# GPU Usage: PPO on Pong

## GPU for Network Training

This tutorial requires a machine with a GPU with CUDA enabled. The default PyTorch installation supports GPU, so we don't need to do anything else.

{% hint style="info" %}
If you are installing NVIDIA CUDA driver on your own hardware and encounter issues, consult [Help](https://slm-lab.gitbook.io/slm-lab/v4.2.0/resources/help).
{% endhint %}

Training a convolutional network is slow on a CPU primarily due to the large network size. When training a large network, we can use a GPU to speed up the process. In this simple tutorial we will train PPO on Pong using a GPU.

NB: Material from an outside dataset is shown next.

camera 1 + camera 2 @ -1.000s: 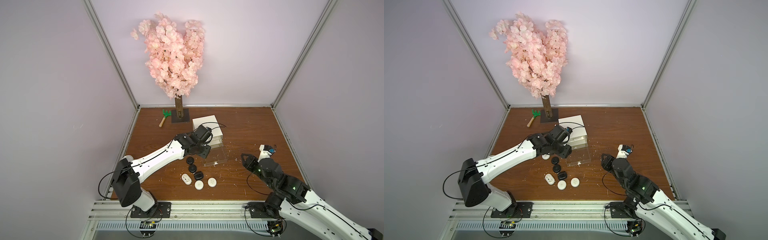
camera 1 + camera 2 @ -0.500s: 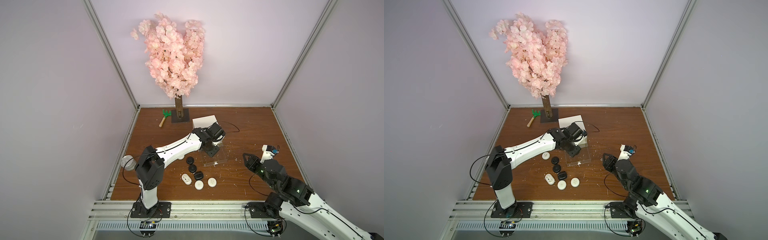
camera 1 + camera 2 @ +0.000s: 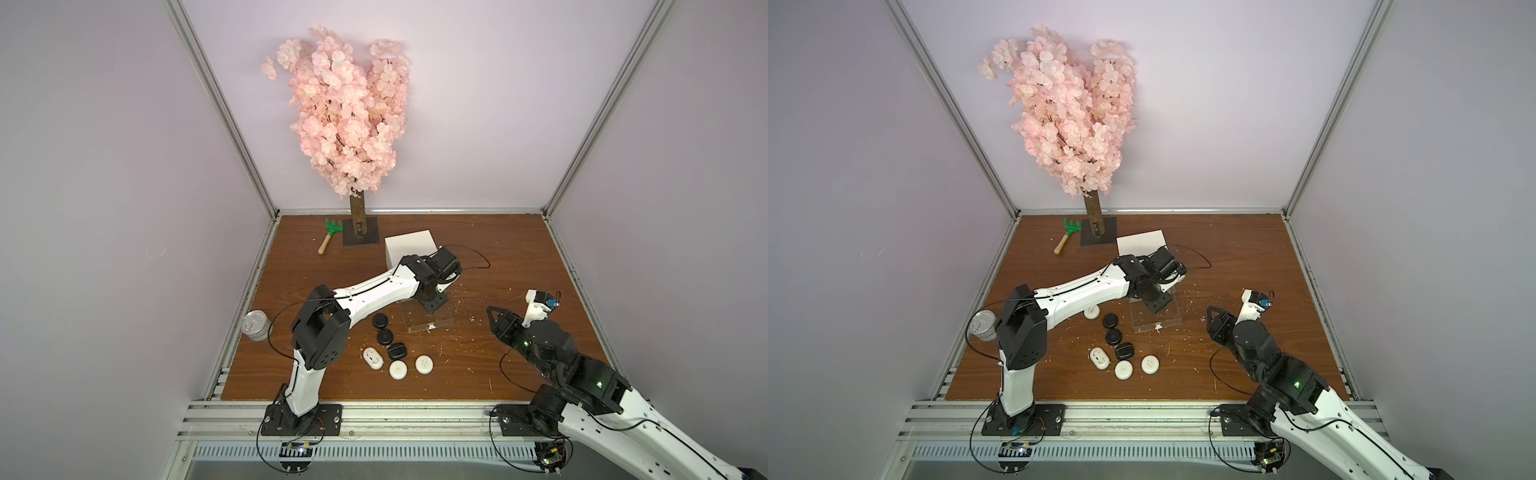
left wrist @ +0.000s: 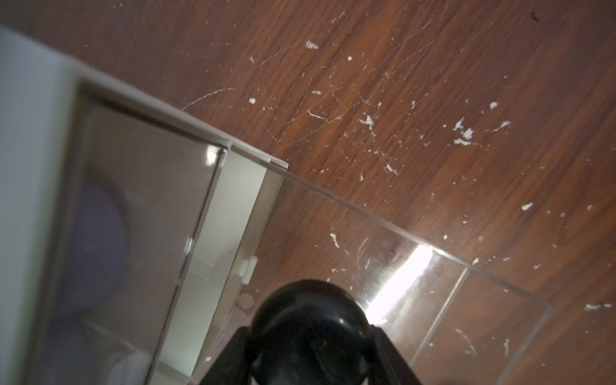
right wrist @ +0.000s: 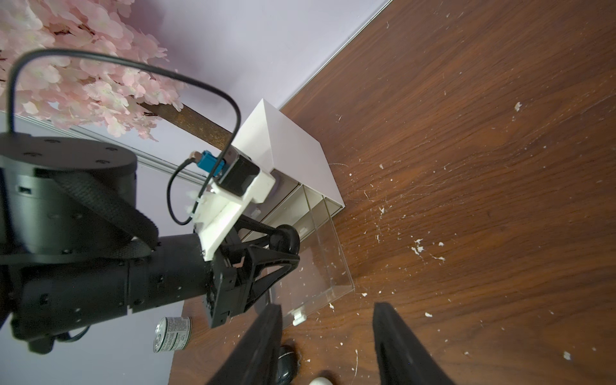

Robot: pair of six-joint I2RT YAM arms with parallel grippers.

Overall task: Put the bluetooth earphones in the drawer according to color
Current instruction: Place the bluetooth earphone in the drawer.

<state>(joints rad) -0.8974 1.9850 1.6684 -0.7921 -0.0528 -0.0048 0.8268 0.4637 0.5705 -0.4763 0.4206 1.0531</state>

{% hint style="warning" %}
GPU does not always accelerate your training. For instance, if we use GPU to train a feedforward network with 2 layers for LunarLander, the speedup is not enough to counteract the data transfer overhead to a GPU, so the training becomes slower overall. Use GPU only for a large network.
{% endhint %}

### GPU Monitoring

We can easily monitor the CPU and RAM consumption using [glances](https://github.com/nicolargo/glances). To monitor GPU usage, simply install an additional plugin `nvidia-ml-py3`.

{% embed url="<https://glances.readthedocs.io/en/stable/aoa/gpu.html>" %}

## :writing\_hand: Agent Spec for Network Using GPU

We now look at an example spec with GPU enabled for PPO on Pong from [slm\_lab/spec/benchmark/ppo/ppo\_pong.json](https://github.com/kengz/SLM-Lab/blob/master/slm_lab/spec/benchmark/ppo/ppo_pong.json).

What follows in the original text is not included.